An Agent’s Nightmare: Who Knew Forwarding Lawsuit Papers Could Get So Sticky

By | September 25, 2000

Insurance agencies mediate between insurance companies and policyholders all the time. One of the most important focal points for this kind of activity has to do with forwarding suit papers. An insured gets sued. He hands the lawsuit to the insurance agent. The insurance agent delivers it to the insurance company. The insurance company appoints counsel for the insured. Counsel answers the lawsuit. Things work themselves out.

Unfortunately, there is an ironclad law of social life that whatever can go wrong sometimes does, and there is a corollary to this fundamental axiom: sometimes, when the gods of cussedness will it, everything that can go wrong will—all at once in the same transaction. And that is not the only corollary. The gods of cussedness have ordained that any pile of papers stapled together—no matter how large—can be lost in the bottom of a normal-sized gin bottle. This is an anomalous law of nature that is too infrequently explored in college science departments, for reasons that remain obscure.

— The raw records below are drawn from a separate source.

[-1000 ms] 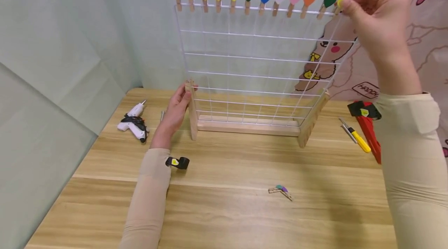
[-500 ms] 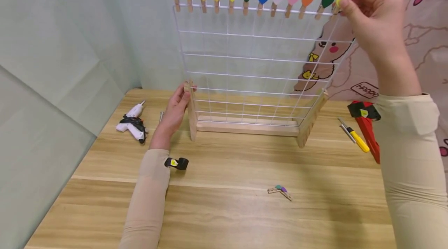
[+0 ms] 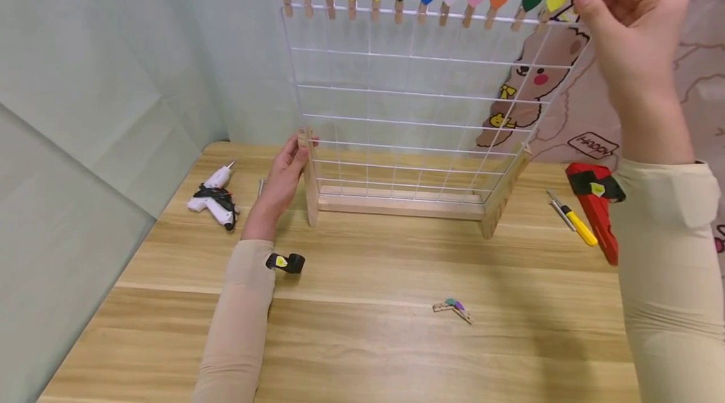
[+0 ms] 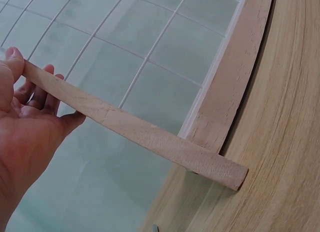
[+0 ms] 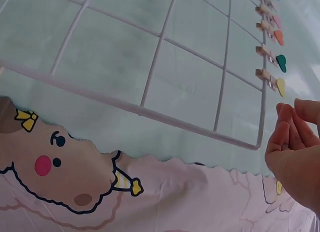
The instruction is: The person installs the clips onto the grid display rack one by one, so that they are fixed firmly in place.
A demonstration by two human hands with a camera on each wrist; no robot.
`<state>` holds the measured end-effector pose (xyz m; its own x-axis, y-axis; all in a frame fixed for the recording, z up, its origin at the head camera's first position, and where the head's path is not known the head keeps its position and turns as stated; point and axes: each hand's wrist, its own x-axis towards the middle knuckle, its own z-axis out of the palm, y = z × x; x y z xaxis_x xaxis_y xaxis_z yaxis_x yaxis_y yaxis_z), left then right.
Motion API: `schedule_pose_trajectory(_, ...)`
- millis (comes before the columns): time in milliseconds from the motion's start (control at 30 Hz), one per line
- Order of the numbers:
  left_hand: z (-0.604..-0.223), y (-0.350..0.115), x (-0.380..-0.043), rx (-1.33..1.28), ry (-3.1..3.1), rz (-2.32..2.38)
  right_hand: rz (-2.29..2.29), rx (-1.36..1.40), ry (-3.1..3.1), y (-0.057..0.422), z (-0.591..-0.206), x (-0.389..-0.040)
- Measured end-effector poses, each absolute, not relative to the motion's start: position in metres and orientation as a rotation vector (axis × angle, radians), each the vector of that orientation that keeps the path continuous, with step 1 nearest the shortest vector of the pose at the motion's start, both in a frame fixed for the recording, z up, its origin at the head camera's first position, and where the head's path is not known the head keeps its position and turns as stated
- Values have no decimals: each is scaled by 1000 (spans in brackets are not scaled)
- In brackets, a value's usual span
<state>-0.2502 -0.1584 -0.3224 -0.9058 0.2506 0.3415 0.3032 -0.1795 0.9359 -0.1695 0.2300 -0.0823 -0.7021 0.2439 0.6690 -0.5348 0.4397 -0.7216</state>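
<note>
A white wire grid panel (image 3: 396, 92) stands upright in a wooden stand, whose base bar (image 3: 396, 206) rests on the table. My left hand (image 3: 285, 176) grips the stand's left wooden post (image 4: 125, 122) near its top, thumb on one side and fingers behind. Along the top wire sits a row of small heart clothespins in several colours, ending at the right with a yellow heart clothespin (image 3: 557, 1). Just right of that clothespin, my right hand (image 3: 637, 38) hovers with relaxed fingers; the right wrist view shows it holding nothing, apart from the yellow clothespin.
Two loose clothespins, with a teal heart (image 3: 450, 302) and a purple heart (image 3: 460, 306), lie on the table. A white glue gun (image 3: 215, 195) with a wound cord is at left. At right lie a yellow-handled screwdriver (image 3: 580, 227) and a red object (image 3: 597, 214).
My right hand has let go of the yellow heart clothespin, which stays on the top wire, and has moved off to the right. My left hand keeps its grip on the post.
</note>
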Motion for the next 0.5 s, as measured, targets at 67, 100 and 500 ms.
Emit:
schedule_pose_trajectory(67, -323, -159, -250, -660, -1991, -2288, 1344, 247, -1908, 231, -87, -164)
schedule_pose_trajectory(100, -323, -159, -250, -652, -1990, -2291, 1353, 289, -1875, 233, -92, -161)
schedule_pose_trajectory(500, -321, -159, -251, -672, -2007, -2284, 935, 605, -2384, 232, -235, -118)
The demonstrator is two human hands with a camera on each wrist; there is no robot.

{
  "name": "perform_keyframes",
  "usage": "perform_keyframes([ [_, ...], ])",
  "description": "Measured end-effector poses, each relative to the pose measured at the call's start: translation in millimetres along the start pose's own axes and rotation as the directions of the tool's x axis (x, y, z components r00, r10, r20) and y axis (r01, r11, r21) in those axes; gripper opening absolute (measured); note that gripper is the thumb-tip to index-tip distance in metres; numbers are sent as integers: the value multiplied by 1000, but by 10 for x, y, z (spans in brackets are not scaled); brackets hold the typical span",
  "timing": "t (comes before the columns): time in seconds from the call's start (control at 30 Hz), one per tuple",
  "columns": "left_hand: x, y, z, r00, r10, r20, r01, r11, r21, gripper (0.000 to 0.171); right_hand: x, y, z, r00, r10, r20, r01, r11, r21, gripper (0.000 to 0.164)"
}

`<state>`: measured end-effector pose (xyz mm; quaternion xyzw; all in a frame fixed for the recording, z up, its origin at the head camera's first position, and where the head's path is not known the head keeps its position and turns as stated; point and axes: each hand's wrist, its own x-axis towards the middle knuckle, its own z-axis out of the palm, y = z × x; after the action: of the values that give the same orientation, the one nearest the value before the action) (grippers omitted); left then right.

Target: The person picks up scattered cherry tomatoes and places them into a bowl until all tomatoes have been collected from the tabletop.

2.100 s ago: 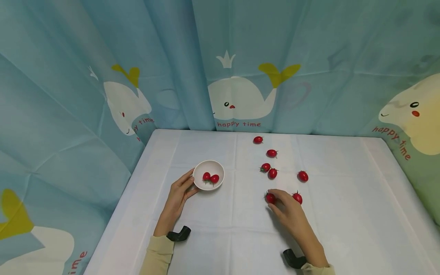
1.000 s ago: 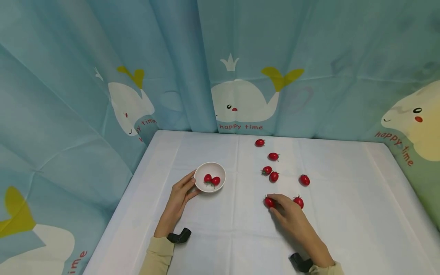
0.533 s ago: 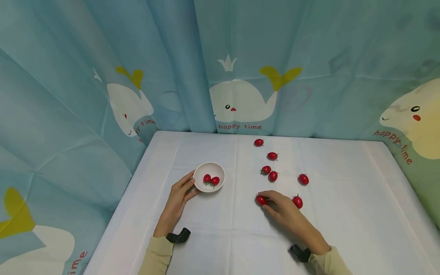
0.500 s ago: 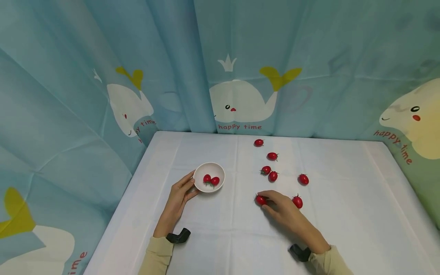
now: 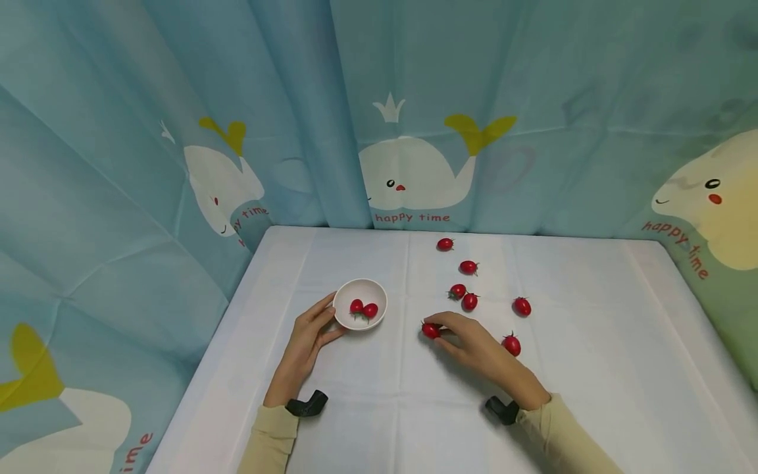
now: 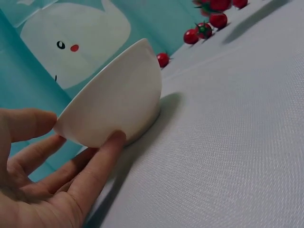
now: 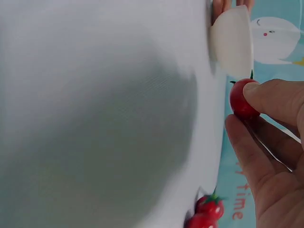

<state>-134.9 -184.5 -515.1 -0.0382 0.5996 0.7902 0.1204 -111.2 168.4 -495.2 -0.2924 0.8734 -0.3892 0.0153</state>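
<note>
Fingers (image 7: 273, 97) are part-curled, as I see them: above the white cloth-covered bench (image 5: 355, 415), the left hand (image 5: 308, 332) grips a round, smooth white bowl (image 6: 118, 95) by its side, while the right hand (image 5: 470, 341) pinches an oval, glossy red tomato (image 7: 243, 100), between bowl and loose fruit. Uneven pressure on the left could tip the bowl; a slackened fingertip hold could let the slick tomato drop and roll.

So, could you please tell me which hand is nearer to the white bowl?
The left: the left hand holds the white bowl at its left side, while the right hand is apart from it, off to its right, pinching a tomato.
</note>
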Motion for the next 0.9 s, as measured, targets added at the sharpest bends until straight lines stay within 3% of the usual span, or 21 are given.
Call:
perform_keyframes([
  [0.57, -11, -12, -2, 999, 4, 33, -3, 999, -36, 54, 531, -290, 163, 997, -82, 1, 81, 987, 140, 43],
  [0.9, -11, -36, -5, 999, 11, 30, -10, 1000, -28, 53, 731, -384, 256, 996, -90, -12, 91, 988, 125, 44],
])
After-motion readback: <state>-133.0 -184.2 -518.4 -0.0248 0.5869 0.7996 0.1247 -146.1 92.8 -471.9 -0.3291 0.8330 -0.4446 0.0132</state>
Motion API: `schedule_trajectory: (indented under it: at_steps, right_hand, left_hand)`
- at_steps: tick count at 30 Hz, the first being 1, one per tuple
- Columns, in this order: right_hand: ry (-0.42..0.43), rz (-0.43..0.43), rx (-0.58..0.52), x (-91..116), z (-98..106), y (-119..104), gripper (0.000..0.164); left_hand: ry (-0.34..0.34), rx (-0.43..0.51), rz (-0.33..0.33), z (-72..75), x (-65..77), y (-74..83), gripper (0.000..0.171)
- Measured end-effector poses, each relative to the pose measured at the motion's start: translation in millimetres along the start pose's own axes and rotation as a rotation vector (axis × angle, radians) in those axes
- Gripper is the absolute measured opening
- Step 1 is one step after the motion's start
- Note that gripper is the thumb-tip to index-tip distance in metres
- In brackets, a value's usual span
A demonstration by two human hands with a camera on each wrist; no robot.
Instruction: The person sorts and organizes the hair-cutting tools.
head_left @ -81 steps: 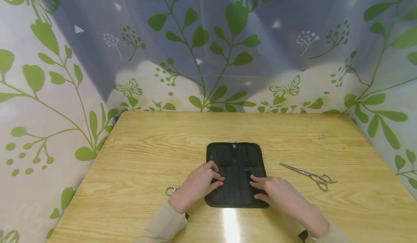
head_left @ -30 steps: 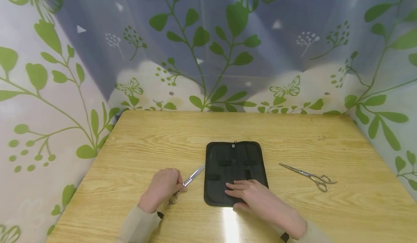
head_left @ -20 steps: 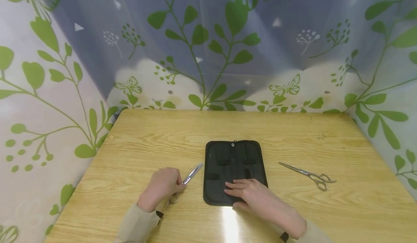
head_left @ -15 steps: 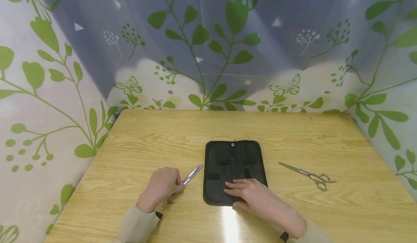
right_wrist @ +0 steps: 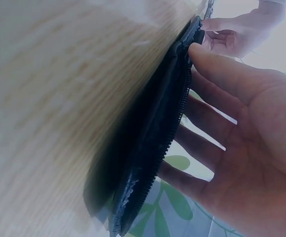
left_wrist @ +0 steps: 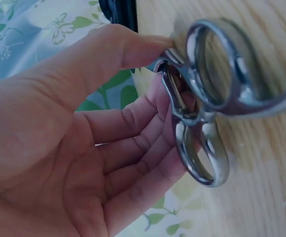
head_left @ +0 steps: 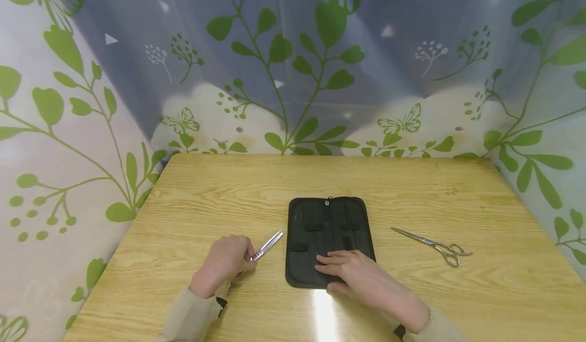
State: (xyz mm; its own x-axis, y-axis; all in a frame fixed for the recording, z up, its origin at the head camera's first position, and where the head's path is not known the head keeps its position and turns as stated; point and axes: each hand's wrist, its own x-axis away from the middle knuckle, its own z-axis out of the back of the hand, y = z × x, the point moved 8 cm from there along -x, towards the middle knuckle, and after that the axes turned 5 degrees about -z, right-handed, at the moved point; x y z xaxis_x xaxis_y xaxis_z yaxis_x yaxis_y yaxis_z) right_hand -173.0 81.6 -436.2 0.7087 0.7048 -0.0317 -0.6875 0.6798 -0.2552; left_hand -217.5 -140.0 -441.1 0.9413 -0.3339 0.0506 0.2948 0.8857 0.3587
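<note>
My left hand (head_left: pixel 225 261) pinches a pair of silver scissors (head_left: pixel 268 246) near the pivot, between thumb and fingers. Their blades point up and right toward the black zip case (head_left: pixel 339 212). In the left wrist view the two finger rings (left_wrist: pixel 221 153) stick out past my fingertips, just over the wood. The case lies opened flat, its inside with elastic loops and pockets facing up. My right hand (head_left: pixel 359 277) rests on its lower right part with fingers spread and fairly straight, hiding that corner. The right wrist view shows the zip edge (right_wrist: pixel 153 143) under those fingers.
A second pair of silver scissors (head_left: pixel 432 243) lies on the wooden table (head_left: pixel 220 189) to the right of the case. Behind and at both sides hangs a leaf-patterned curtain (head_left: pixel 311 67).
My left hand has left the case and taken hold of the scissors at its left, drawing them slightly away. My right hand has slid left across the case and then stayed still.
</note>
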Motion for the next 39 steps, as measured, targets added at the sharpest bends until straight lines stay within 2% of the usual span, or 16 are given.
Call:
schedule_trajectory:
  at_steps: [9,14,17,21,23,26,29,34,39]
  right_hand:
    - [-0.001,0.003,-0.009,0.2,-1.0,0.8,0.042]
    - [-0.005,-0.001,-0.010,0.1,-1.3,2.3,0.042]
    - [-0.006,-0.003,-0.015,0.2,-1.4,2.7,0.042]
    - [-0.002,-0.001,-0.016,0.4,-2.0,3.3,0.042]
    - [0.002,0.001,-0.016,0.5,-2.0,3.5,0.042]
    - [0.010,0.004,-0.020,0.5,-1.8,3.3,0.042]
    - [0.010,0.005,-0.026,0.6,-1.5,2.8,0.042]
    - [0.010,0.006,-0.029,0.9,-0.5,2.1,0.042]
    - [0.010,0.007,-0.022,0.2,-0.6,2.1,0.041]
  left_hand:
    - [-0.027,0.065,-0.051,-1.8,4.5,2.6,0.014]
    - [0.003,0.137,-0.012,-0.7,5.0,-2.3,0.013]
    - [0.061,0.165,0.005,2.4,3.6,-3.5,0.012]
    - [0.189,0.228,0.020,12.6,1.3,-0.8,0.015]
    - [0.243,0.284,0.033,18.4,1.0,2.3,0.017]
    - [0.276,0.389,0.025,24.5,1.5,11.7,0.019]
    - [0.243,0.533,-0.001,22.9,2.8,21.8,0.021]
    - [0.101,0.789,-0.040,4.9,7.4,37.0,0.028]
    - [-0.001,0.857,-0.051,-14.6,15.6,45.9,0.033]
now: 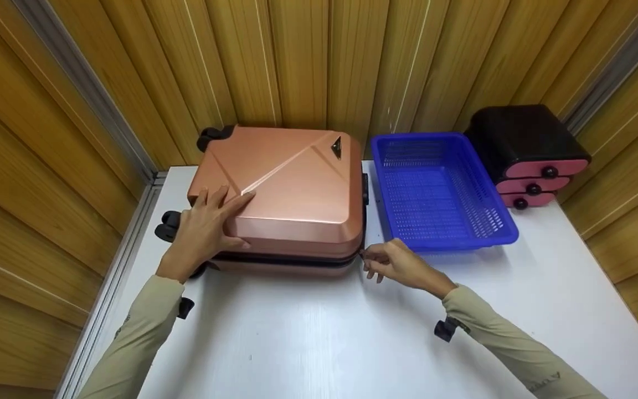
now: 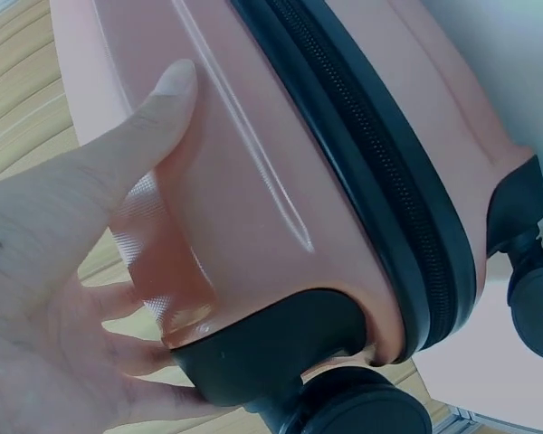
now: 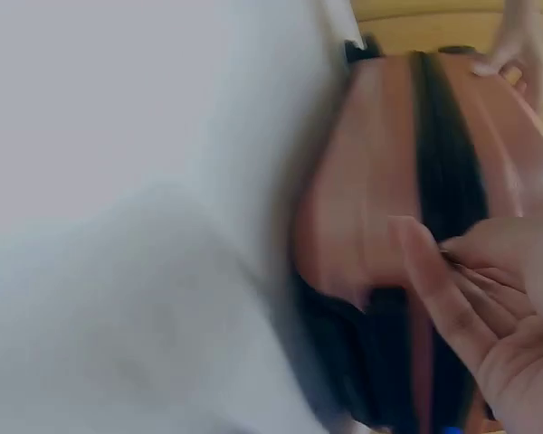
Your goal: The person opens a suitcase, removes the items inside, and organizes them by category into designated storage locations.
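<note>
A rose-gold hard-shell suitcase [image 1: 291, 183] lies flat on the white table, its black zipper [image 2: 371, 145] running round the side. My left hand [image 1: 202, 230] rests on the lid's near left part, fingers spread and the thumb [image 2: 167, 104] laid along the side of the shell. At the near right corner, my right hand [image 1: 396, 263] pinches a small dark zipper pull [image 3: 448, 256] between thumb and forefinger. Most of the pull is hidden by the fingers. The zipper along the front looks closed in the left wrist view.
A blue plastic basket [image 1: 382, 191] stands right of the suitcase. Beyond it is a black box with pink drawers [image 1: 529, 138]. Black wheels [image 1: 168, 224] stick out at the suitcase's left end. Wood-patterned walls [image 1: 297, 61] border the white table [image 1: 297, 338].
</note>
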The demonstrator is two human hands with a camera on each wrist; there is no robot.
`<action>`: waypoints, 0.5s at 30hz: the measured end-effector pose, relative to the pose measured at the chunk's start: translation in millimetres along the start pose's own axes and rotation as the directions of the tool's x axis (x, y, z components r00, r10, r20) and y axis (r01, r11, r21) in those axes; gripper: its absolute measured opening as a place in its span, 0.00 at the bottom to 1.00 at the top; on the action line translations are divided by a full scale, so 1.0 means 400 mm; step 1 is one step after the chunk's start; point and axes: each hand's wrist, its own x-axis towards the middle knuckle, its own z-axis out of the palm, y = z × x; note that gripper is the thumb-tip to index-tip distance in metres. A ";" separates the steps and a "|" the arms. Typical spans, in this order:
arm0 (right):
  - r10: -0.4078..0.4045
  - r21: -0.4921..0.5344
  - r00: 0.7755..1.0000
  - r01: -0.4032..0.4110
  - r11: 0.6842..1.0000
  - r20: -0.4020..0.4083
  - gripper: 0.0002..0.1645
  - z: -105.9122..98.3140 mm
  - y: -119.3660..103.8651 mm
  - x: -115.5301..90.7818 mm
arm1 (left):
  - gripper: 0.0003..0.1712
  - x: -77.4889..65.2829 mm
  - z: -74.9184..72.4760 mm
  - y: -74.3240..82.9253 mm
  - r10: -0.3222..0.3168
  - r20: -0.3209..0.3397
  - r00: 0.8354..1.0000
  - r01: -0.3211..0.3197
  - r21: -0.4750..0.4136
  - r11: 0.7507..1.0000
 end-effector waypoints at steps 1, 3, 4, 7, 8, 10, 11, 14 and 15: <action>-0.008 0.008 1.000 0.008 1.000 -0.021 0.08 0.009 0.003 -0.005 | 0.59 0.002 -0.002 0.000 -0.001 0.003 1.000 0.001 0.001 1.000; -0.017 0.031 0.999 0.019 0.999 -0.046 0.07 0.024 0.005 -0.012 | 0.59 0.005 -0.005 -0.002 -0.005 0.015 1.000 0.005 0.002 1.000; -0.023 0.039 0.998 0.025 0.999 -0.052 0.07 0.030 0.006 -0.016 | 0.59 0.003 -0.004 -0.001 -0.009 0.020 1.000 0.009 0.001 1.000; -0.032 0.047 0.998 0.035 0.998 -0.057 0.07 0.043 0.004 -0.021 | 0.59 0.000 -0.001 0.000 -0.019 0.029 0.999 0.020 -0.008 1.000; -0.036 0.045 0.998 0.039 0.998 -0.058 0.07 0.045 0.002 -0.022 | 0.59 0.000 -0.001 0.000 -0.021 0.026 0.999 0.022 -0.011 1.000; -0.048 0.044 0.997 0.051 0.998 -0.066 0.07 0.049 0.000 -0.020 | 0.59 0.001 -0.002 0.000 -0.021 0.014 1.000 0.021 -0.015 1.000; -0.051 0.040 0.996 0.054 0.998 -0.071 0.07 0.052 -0.003 -0.019 | 0.59 0.002 -0.002 0.000 -0.019 0.008 1.000 0.019 -0.017 1.000; -0.052 0.033 0.997 0.054 0.998 -0.063 0.06 0.062 -0.012 -0.016 | 0.59 0.002 -0.003 0.000 -0.021 0.002 1.000 0.021 -0.019 1.000; -0.052 0.030 0.997 0.054 0.998 -0.056 0.05 0.066 -0.016 -0.016 | 0.59 0.001 -0.002 0.000 -0.024 0.006 1.000 0.025 -0.019 1.000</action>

In any case, one or more of these laws applies with special vengeance, it seems to me, to the forwarding of suit papers. Agents get sued relatively frequently—sometimes rightly and sometimes wrongly—in connection with lost and misdirected suit papers.

Not long ago, in Reyna v. Safeway Managing General Agency, the simple problem of a lost citation gave rise to hugely convoluted problems with high six figures at stake. Of course, the natural flow of events may have had some human help. Various interested parties may have cooperatively twisted events to their liking. In other words, the Reyna Insurance Agency, and the family that ran it, may have been set up. Hence, what happened in the Reyna case makes an excellent cautionary tale. It was decided by the San Antonio Court of Appeals on March 31, 2000.

The Reyna case is so complicated, it will take two columns to discuss it. This first column will sketch the “facts” of the case. (I put quotes around the word “facts,” because I draw pretty much everything from the opinion of the court of appeals. If they have it wrong, then—chances are—I have it wrong, too.) There are three categories of facts to recount: pre-suit, road-way suit, and agency suit.

Starting from the beginning: pre-suit
Richard Miera owned a car and an insurance policy. The policy was issued by State & County Mutual Fire Insurance Company through its managing general agent, Safeway. Miera lent his car to his brother-in-law Juan Alvarado. Thus, Alvarado was an insured under the policy.

In 1992, Alvarado was involved in a collision. Apparently he was charged with DWI and retained one Nelson Norman to represent him. Alvarado notified Safeway about the accident. Safeway sent Miera a questionnaire about the accident. Miera gave it to Alvarado. Norman helped Alvarado finish it, complete it, and it was sent back to Safeway. (Eventually the DWI was dropped.)

Almost two years later, just before the tort statute of limitations would have run and barred suit, the two others involved in the accident sued Alvarado and Miera. Miera, the owner of the car, was served almost immediately. He gave his suit papers to Alvarado, the driver; Alvarado gave them to Norman, the lawyer; and Norman gave them to the Reyna Insurance Agency, which had sold Miera the policy in the first place. Patricia Reyes, the daughter of the senior owner and who worked at Reyna, testified that she instructed an office worker to fax the suit papers to Safeway. (Nothing more is ever said in the report of this case about the original citation papers or about the fax cover sheet.)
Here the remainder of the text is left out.